Harburg
Langenbek

Sieben Kubikmeter für das Spiel

Schüler, Eltern und Schulleitung machten den Bolzplatz an der Scheeßeler Kehre fit für die Saison

Langenbek. „Manno, wo bleibt Papa denn?“, schimpft Viertklässler Henning, „die ganze Arbeit muss ich alleine machen!“

Da hatte Henning aber schlecht gezählt: Zwar steckte sein Vater im Stau zwischen Arbeits- und Bolzplatz, ansonsten jedoch wimmelte der Rasen längsseits der Schule Scheeßeler Kehre von Schaufelschippern und Schubkarreschiebern, wie auf einem Propagandagemälde aus der Mao-Zeit. Sieben Kubikmeter Mutterboden mussten auf dem Fußballfeld verteilt werden, denn es hatte seit dem Herbst stark gelitten. Deshalb waren die Schulleitung, 14 Eltern und etwa 20 Kinder zum Arbeitseinsatz gekommen.
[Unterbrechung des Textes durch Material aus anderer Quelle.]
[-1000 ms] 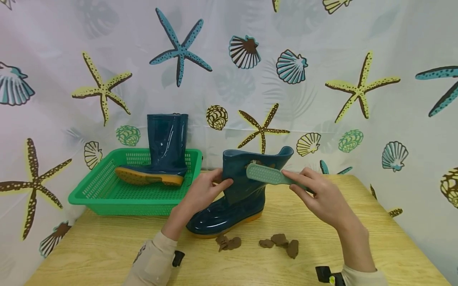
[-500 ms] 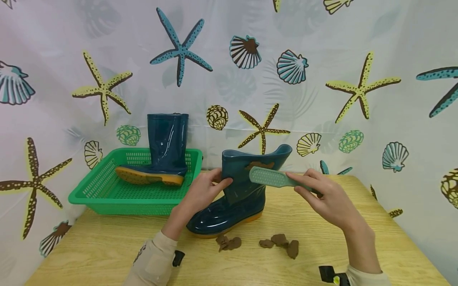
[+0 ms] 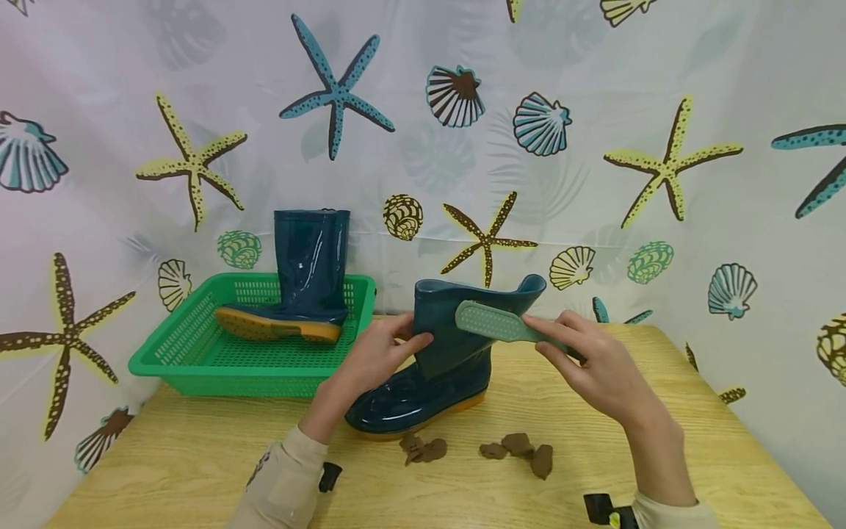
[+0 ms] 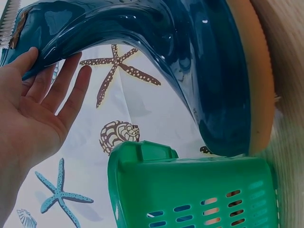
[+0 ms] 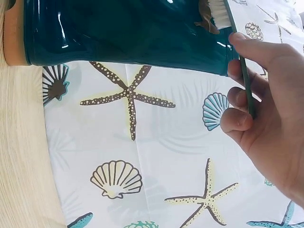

Am Ende des Schuljahres findet nämlich die Fußball-WM statt. Sicherlich: Die wird ganz in Brasilien ausgespielt, aber sie inspiriert kleine Kicker rund um den Globus – da ist Langenbek keine Ausnahme. Wohl also der Schule, die zur WM-Zeit einen bespielbaren Bolzplatz hat.

„Dieser Platz gegenüber unseres Seiteneingangs gehört zwar eigentlich nicht zur Schule, aber wir haben die Verantwortung für ihn übernommen“, sagt Schulleiterin Helga Kehdenburg.

Eigentlich ist die Fläche nur eine Brachwiese im Besitz der Hamburger Finanzbehörde. Die Pfennigfuchser vom Gänsemarkt überlassen die Verwaltung des Grundstücks dem Bezirksamt. Das wiederum hat eigentlich kein Geld, dort einen Bolzplatz zu unterhalten. Also kümmert sich die Schule darum. Eltern, Kinder und Schulleitung haben in der Vergangenheit Spenden eingeworben und Arbeit in den Platz gesteckt. Der Schulhausmeister kümmert sich um den Rasen und die Tore – und das alles eben, obwohl der Platz gar nicht offiziell zur Schule gehört. „Aber den Bolzplatz dort zu haben, hat nicht nur einen Freizeitwert sondern auch einen pädagogischen Nutzen.“, sagt Helga Kehdenburg. Kinder, die sich austoben können, lernen auch besser.

Letztes Jahr im Herbst hatte Sturmtief „Christian“ einen großen Baum am Platzrand umgeweht. Die Nachbarbäume mussten daraufhin auch gefällt werden. Das ramponierte den Rasen noch mehr. Und weil der Platz nun nicht mehr bespielt wurde, machten sich auch Maulwürfe breit.

Helga Kehdenburg bestellte Mutterboden. Allein: Als der geliefert wurde, hatte es gerade geregnet. Der Bolzplatz war weich, der Kipper fuhr sich fest und musste mit einem Traktor und einem weiteren Lkw geborgen werden. Für die fleißigen Helfer gab es nun also noch mehr zu tun. Allerdings hatte das auch etwas Gutes: Wegen des Malheurs stellte die Gärtnerei den Mutterboden nicht in Rechnung. Und nicht nur das: Sie lieferte noch drei Kubikmeter nach, damit die Spuren garantiert beseitigt werden können – selbstverständlich ebenfalls kostenfrei.

In den nächsten Tagen wird auf den aufgefüllten Stellen der Rasen eingesät. Wenn dann die WM angepfiffen wird, können Henning und seine Freundinnen und Freunde hier Robben, Ribery, Reus und Ronaldo spielen – und wenn die Autobahn wieder frei ist, schafft Papa es vielleicht rechtzeitig zum Match.